▶ **WORK REQUIRED**
A verbatim restatement of the data, free of pictures, is what you should output.

* * *

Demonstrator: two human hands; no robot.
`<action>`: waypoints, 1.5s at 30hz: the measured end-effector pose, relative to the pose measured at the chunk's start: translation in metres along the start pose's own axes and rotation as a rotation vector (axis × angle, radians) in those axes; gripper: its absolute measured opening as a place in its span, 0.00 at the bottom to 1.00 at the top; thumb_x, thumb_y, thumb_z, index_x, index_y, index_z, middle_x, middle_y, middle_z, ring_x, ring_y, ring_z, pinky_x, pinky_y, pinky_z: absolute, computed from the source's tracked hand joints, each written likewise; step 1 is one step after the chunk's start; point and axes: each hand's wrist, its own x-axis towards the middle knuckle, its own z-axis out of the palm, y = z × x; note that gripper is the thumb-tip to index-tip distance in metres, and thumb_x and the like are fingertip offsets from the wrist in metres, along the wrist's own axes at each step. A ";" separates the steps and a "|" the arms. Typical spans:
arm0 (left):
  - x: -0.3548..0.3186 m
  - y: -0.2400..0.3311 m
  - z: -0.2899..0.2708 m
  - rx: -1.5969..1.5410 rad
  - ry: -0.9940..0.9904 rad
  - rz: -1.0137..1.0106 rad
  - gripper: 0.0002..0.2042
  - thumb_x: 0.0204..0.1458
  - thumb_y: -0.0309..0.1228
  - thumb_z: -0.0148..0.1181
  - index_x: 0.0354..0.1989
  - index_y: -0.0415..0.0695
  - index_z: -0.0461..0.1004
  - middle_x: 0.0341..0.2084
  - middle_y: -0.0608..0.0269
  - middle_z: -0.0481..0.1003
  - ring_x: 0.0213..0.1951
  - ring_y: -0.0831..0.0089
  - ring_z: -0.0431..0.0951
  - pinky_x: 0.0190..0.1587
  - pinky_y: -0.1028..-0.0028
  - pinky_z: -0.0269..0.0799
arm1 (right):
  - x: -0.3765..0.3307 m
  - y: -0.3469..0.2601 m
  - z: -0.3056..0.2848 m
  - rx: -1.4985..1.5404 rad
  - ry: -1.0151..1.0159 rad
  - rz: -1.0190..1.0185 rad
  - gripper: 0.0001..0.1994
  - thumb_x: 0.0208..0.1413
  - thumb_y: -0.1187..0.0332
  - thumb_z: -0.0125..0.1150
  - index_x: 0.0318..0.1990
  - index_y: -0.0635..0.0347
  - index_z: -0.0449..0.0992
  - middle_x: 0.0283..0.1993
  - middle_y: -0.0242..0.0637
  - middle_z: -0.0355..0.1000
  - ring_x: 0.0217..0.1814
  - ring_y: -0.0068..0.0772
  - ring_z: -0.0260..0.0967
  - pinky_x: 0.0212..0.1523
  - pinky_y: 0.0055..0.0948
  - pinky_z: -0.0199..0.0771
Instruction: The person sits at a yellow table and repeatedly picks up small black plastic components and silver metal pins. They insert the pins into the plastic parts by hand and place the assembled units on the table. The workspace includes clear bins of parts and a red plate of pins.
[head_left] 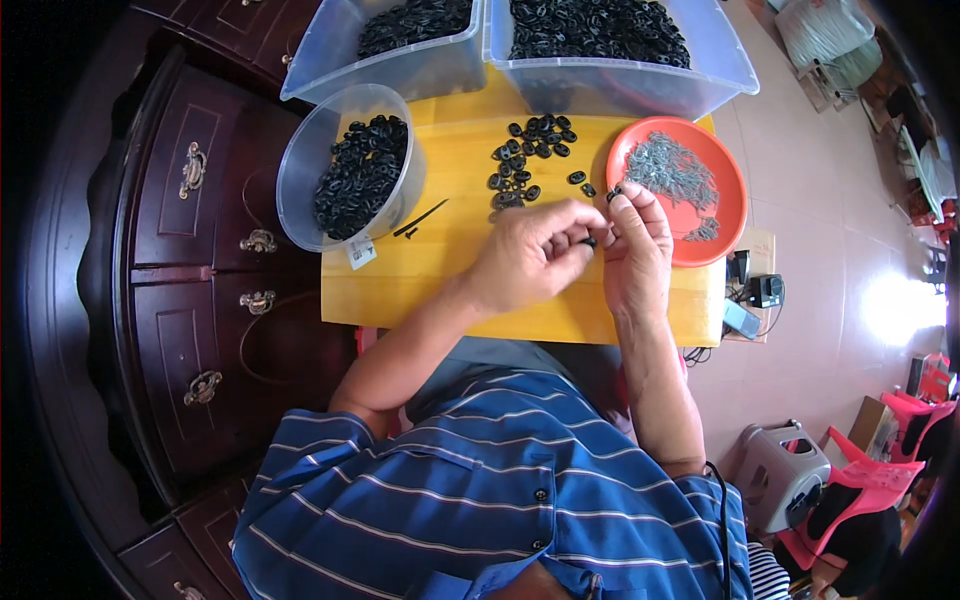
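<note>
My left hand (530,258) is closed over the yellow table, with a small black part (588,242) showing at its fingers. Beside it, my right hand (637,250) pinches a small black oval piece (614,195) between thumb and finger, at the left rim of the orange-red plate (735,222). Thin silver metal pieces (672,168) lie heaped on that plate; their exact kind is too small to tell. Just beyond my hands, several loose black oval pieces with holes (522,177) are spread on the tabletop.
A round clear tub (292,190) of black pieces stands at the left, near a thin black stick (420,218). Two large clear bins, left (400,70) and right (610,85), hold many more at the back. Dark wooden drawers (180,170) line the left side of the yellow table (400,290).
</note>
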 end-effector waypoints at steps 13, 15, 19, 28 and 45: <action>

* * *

▶ **THE ANSWER**
Demonstrator: two human hands; no robot.
`<action>`: waypoints, 1.5s at 30hz: the measured end-effector pose, relative to the pose measured at the chunk's start: translation in metres along the start pose's own axes and rotation as a rotation vector (axis × angle, radians) in those axes; gripper: its absolute measured opening as a place in its span, 0.00 at the bottom to 1.00 at the top; thumb_x, thumb_y, thumb_z, index_x, index_y, index_z, middle_x, middle_y, middle_z, ring_x, ring_y, ring_z, pinky_x, pinky_y, pinky_z: absolute, computed from the source's tracked hand joints, each written likewise; step 1 is one step after the chunk's start; point and axes: each hand's wrist, its own x-axis towards the middle knuckle, its own z-axis out of the palm, y = z × x; note that gripper is the thumb-tip to index-tip distance in metres, and thumb_x and the like are fingertip offsets from the wrist in metres, along the wrist's own axes at each step. A ";" separates the steps and a "|" the arms. Typical spans:
arm0 (left):
  - x: -0.3548..0.3186 m
  - y: -0.2400..0.3311 m
  - z: -0.2899..0.2708 m
  - rx: -1.5969..1.5410 rad
  - ry: -0.9940..0.9904 rad
  - rz: -1.0137..1.0106 rad
  - gripper: 0.0002..0.2042
  - thumb_x: 0.0204..0.1458
  - thumb_y: -0.0309..0.1228
  - thumb_z: -0.0148..0.1181
  - index_x: 0.0354..0.1989
  - index_y: -0.0415..0.0695
  - index_z: -0.0461..0.1004
  - middle_x: 0.0341..0.2084
  - middle_y: -0.0608..0.0269
  - middle_z: -0.0481..0.1003
  - ring_x: 0.0213..0.1951
  - ring_y: -0.0831..0.0089
  - ring_z: -0.0431..0.0951
  - pinky_x: 0.0190..0.1587
  - pinky_y: -0.1028..-0.0028
  - pinky_z: -0.0269..0.0799
arm1 (right):
  - x: -0.3765..0.3307 m
  - y: -0.3469..0.2601 m
  - z: -0.3056..0.2848 m
  - rx: -1.4985..1.5404 rad
  - ry: -1.0151..1.0159 rad
  - rz: -1.0190..1.0185 rad
  - gripper: 0.0001..0.1994
  - thumb_x: 0.0208..0.1413
  - thumb_y: -0.1187..0.0332
  - thumb_z: -0.0125..0.1150
  - index_x: 0.0318..0.1990
  - index_y: -0.0635..0.0347
  - index_z: -0.0449..0.0992
  - middle_x: 0.0283..0.1993
  - middle_y: -0.0242..0.0637
  - middle_z: -0.0355..0.1000
  - ring_x: 0.0217..0.1814
  - ring_y: -0.0068..0.0772
  - ring_z: -0.0260..0.0967
  - pinky_x: 0.0212..0.1523
  - pinky_y: 0.0055..0.0948
  - pinky_z: -0.0199..0.0771
Instruction: The person sits at a yellow table and repeatedly picks up small black plastic components and silver metal pins. They insert the pins into the plastic parts by hand and place the assembled units on the table. The workspace includes clear bins of parts and a red plate of pins.
[head_left] 
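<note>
My left hand (530,258) is closed over the yellow table, with a small black part (588,242) showing at its fingers. Beside it, my right hand (637,250) pinches a small black oval piece (614,195) between thumb and finger, at the left rim of the orange-red plate (735,222). Thin silver metal pieces (672,168) lie heaped on that plate; their exact kind is too small to tell. Just beyond my hands, several loose black oval pieces with holes (522,177) are spread on the tabletop.
A round clear tub (292,190) of black pieces stands at the left, near a thin black stick (420,218). Two large clear bins, left (400,70) and right (610,85), hold many more at the back. Dark wooden drawers (180,170) line the left side of the yellow table (400,290).
</note>
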 end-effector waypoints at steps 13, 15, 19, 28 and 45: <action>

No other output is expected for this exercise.